◆ PROBLEM DETAILS
After locating the line that contains "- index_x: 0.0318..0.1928" in the data below, set down exactly that line and each one after it through the line that contains "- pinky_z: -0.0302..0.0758", and nothing more.
%%
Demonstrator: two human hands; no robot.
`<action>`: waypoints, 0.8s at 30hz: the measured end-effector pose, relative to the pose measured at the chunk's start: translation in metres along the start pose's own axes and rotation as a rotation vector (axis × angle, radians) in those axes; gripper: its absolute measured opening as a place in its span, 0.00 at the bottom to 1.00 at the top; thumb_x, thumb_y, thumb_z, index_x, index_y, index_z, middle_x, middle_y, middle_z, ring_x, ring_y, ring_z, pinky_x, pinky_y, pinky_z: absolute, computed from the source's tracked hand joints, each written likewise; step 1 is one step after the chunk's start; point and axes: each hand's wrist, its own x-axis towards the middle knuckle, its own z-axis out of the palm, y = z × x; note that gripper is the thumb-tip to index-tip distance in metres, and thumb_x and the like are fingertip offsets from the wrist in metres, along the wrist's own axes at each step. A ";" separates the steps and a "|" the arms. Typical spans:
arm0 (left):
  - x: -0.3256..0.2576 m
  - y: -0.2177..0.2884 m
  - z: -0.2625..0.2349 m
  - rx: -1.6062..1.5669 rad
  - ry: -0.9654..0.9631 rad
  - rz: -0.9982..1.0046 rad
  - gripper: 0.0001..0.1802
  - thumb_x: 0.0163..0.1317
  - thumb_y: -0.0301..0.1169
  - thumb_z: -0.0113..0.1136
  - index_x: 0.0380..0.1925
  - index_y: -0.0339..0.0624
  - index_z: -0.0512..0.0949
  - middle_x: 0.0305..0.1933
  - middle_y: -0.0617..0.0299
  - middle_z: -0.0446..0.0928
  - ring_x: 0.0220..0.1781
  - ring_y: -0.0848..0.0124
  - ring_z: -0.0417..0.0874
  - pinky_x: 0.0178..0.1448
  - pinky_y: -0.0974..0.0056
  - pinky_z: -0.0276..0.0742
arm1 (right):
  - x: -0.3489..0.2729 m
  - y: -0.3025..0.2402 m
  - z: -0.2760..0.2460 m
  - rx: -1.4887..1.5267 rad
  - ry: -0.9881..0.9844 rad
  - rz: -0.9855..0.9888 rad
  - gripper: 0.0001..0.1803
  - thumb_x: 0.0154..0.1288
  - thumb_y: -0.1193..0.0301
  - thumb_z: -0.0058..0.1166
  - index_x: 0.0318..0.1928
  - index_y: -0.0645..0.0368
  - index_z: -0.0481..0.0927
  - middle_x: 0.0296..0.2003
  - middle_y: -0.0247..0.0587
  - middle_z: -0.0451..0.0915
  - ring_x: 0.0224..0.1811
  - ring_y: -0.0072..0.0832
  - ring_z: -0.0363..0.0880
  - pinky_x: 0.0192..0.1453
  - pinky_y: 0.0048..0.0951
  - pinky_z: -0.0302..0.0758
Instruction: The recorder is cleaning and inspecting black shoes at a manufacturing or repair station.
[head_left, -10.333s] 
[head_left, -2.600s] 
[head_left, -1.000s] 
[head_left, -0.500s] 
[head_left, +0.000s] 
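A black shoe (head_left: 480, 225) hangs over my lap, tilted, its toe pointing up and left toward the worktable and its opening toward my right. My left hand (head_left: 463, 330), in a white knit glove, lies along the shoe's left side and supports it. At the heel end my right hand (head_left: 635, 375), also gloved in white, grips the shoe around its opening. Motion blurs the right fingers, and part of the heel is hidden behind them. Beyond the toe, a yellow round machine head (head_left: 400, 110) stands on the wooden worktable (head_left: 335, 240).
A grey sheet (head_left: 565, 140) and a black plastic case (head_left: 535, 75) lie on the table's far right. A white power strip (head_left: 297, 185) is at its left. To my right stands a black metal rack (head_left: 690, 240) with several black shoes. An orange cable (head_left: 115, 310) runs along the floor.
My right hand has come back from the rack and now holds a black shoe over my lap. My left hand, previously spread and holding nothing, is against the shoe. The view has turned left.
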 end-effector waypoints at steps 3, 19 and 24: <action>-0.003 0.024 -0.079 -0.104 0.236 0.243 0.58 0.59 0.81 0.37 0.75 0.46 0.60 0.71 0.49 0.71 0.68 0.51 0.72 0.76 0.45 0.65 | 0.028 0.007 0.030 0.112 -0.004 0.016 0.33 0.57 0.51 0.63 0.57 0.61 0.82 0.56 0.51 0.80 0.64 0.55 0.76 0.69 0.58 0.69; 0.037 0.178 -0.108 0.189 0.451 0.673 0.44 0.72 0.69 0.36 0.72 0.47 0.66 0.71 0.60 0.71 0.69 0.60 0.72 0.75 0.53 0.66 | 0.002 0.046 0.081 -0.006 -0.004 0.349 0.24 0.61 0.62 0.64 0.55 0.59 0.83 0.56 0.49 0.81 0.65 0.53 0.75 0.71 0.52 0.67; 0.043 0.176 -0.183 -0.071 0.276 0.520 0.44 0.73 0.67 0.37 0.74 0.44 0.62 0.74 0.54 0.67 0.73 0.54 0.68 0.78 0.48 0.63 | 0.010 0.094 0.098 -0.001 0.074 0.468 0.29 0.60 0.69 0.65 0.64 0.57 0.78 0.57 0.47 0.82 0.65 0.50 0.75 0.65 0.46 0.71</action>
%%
◆ COMPLETED EXERCISE
  - index_x: 0.0318..0.1928
  - index_y: -0.0645..0.0368
  - index_z: -0.0481..0.0927
  - middle_x: 0.0296..0.2003
  - middle_y: -0.0247..0.0587
  - middle_z: -0.0451..0.0915
  - ring_x: 0.0224..0.1811
  - ring_y: -0.0072..0.0832
  - ring_z: -0.0363..0.0880
  - pinky_x: 0.0192..0.1453
  - pinky_y: 0.0048..0.0951
  - pinky_z: -0.0302..0.0758

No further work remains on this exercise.